そりゃあ腹も立つわなあ、「産地直送・特選天然黒まぐろ大トロセット(三万円)」を贈って無のつぶてじゃあ。
私なんて以前、喫茶店を開いた友人にちょっと奮発してお祝いを贈ったところ、「ありがとう。うれしかった」と短いメールで返ってきて軽くがっかりしたくらいだから、その憤りの気持ちはよくわかる。

なにかを贈られてお礼も言わずに平気でいられるのはかなり特殊な人にちがいないが、日常生活に目をやると、誰かからちょっとした好意や親切を受けてもとくになんとも思わない人は意外といることに気づく。
たとえば人に道を教えて、「ありがとう」まで聞けることは少ない。たいていは「あ、そうですか」とひとり納得して去って行く。ひどいのになると、説明している途中で見当がつくや、少し離れたところで待っている連れのところに駆け出して行く。

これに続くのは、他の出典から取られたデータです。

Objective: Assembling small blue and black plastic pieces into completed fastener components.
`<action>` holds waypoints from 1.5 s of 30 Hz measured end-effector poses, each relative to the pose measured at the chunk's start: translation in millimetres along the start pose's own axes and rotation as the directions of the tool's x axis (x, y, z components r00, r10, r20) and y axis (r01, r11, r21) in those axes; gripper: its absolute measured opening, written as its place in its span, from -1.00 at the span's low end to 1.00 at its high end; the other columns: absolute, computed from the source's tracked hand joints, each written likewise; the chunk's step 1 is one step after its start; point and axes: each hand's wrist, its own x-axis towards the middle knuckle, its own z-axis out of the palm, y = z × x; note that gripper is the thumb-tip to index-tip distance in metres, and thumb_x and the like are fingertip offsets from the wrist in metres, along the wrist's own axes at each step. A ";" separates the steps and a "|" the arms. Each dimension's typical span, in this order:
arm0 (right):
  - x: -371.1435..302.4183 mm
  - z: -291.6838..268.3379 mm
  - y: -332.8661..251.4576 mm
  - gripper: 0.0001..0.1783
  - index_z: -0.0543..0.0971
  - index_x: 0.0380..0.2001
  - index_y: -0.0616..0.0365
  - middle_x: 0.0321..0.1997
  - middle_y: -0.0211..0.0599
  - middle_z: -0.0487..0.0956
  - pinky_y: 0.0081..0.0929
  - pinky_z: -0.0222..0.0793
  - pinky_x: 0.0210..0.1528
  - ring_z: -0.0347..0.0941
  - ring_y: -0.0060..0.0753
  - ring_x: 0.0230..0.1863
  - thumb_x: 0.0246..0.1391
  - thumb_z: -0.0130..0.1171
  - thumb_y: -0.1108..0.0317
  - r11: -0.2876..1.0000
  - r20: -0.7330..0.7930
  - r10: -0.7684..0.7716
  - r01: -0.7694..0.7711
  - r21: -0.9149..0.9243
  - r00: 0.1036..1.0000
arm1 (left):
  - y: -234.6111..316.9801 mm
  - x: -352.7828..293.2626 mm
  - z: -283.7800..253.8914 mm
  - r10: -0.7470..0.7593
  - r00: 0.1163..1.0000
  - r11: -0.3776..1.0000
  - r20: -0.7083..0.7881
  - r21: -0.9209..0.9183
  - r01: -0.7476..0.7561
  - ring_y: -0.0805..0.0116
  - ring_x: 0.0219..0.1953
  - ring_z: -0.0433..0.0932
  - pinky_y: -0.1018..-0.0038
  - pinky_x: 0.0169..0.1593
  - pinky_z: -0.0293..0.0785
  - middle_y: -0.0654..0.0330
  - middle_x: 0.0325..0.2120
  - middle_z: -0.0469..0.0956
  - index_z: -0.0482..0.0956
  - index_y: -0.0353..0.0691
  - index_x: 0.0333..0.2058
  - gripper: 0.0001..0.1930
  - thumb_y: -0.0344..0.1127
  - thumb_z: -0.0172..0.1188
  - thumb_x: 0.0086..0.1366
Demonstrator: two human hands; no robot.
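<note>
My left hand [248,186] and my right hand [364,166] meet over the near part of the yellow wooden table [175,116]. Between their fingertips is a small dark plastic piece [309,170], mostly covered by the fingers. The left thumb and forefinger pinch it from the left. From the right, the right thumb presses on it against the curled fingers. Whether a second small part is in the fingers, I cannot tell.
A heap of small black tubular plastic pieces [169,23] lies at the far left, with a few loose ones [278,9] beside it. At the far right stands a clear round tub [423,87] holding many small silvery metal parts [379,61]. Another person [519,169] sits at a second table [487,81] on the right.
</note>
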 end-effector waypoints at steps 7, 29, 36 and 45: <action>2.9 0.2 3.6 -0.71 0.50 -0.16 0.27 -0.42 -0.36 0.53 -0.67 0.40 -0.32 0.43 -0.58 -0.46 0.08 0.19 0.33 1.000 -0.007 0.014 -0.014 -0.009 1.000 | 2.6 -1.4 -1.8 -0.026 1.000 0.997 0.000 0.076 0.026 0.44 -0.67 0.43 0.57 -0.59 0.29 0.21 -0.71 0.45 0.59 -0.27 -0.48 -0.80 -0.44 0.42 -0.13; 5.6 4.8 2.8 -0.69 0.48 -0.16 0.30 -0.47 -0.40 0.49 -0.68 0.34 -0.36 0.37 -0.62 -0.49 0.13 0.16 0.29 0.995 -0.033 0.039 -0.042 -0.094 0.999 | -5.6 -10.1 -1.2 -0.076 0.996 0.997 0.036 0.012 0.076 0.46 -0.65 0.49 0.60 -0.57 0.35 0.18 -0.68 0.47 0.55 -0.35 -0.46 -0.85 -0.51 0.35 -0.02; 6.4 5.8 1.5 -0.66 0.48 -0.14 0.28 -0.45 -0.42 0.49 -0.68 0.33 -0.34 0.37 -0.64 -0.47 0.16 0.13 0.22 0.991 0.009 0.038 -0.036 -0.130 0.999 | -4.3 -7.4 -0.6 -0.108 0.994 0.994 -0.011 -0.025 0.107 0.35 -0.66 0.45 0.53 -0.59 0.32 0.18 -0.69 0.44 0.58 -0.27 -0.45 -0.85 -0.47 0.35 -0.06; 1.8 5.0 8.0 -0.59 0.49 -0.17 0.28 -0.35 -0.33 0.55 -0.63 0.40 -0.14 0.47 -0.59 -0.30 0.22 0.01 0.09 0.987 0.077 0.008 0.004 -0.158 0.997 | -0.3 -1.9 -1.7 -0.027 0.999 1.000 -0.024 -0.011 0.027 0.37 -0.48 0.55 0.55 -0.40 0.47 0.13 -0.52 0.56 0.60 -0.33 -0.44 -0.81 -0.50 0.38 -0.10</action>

「礼を言わんかい」という話ではなく、ただただ不思議なのだ。人になにかを頼んだり、自分のために誰かの手を煩わせたりしたときに、「ありがとう」が自然に出てこないのが。店で会計を済ませたとき、外で食事中に水を注いでもらったとき、バスを降りるとき。こっちは金を払ってサービスを買っているんだ、なんてそのときは考えないし、黙りこくっているのは“手持ち無沙汰”な気さえする。
「ありがとう」は、人がそれを言うに値するようなことが自分の身に起こったと認識して初めて、口の端にのぼる。
ふたりの人間がまったく同じ一日を送ったとして、一方は他人の好意に敏感で、“小さな感謝”をいくつも集め、もう一方はなにを感じることもなく通り過ぎてしまうとするならば、前者のほうが明らかに喜びが多いわけで。これを一生の単位で考えたら、両者のあいだにはかなりの差が出るのではないか。
だから、「すみません」なんていう使い回しのきく便利な言葉もあるけれど、私は「ありがとう」のかわりには使わないようにしている。

【あとがき】
私はいただいたメールの99%に返事を書かせてもらっています。その内容がうれしいものであれ耳の痛いものであれ、この人は私になにかを伝えたいと思って(まじめに)キーボードを叩いてくれたんだなと思えるものに対しては、こちらも気持ちを伝えたいのです。つまり、残りの1%はそれが感じられなかった特殊なものということね。